(PROBLEM TO SOLVE):
Go through the material that comes after this and count the lines containing "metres"; report only the count.

(DATA PROVIDED):

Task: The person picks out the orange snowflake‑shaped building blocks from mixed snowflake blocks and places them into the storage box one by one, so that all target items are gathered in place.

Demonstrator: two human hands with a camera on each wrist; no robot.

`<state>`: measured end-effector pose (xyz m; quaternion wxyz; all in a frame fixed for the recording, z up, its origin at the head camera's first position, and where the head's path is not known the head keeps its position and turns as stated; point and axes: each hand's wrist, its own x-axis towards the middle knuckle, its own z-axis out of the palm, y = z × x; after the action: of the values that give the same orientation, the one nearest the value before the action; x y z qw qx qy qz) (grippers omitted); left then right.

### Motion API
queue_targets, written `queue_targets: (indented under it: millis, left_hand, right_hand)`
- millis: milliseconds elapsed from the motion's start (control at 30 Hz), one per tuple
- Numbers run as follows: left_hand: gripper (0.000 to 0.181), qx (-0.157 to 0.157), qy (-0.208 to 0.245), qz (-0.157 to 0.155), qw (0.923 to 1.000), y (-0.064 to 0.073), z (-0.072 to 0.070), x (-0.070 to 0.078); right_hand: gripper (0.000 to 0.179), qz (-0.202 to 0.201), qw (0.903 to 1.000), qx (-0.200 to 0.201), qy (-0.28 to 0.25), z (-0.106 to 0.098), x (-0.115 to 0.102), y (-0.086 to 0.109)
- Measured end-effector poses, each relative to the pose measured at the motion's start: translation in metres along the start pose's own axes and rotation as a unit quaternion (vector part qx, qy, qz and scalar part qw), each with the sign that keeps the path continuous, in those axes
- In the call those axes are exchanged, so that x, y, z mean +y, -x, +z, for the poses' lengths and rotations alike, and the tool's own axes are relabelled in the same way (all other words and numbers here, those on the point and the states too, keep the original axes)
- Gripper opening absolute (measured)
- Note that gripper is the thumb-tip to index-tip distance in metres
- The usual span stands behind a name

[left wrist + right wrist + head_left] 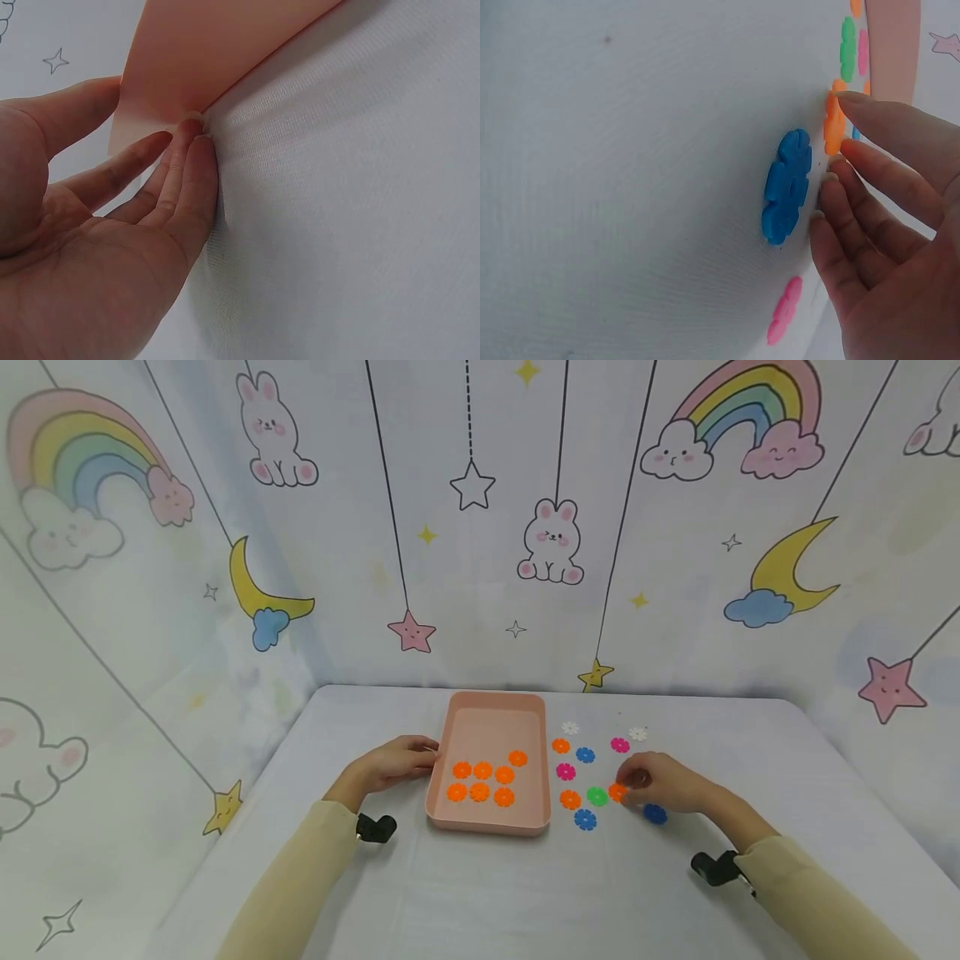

(REPLY TO THE EXERCISE):
2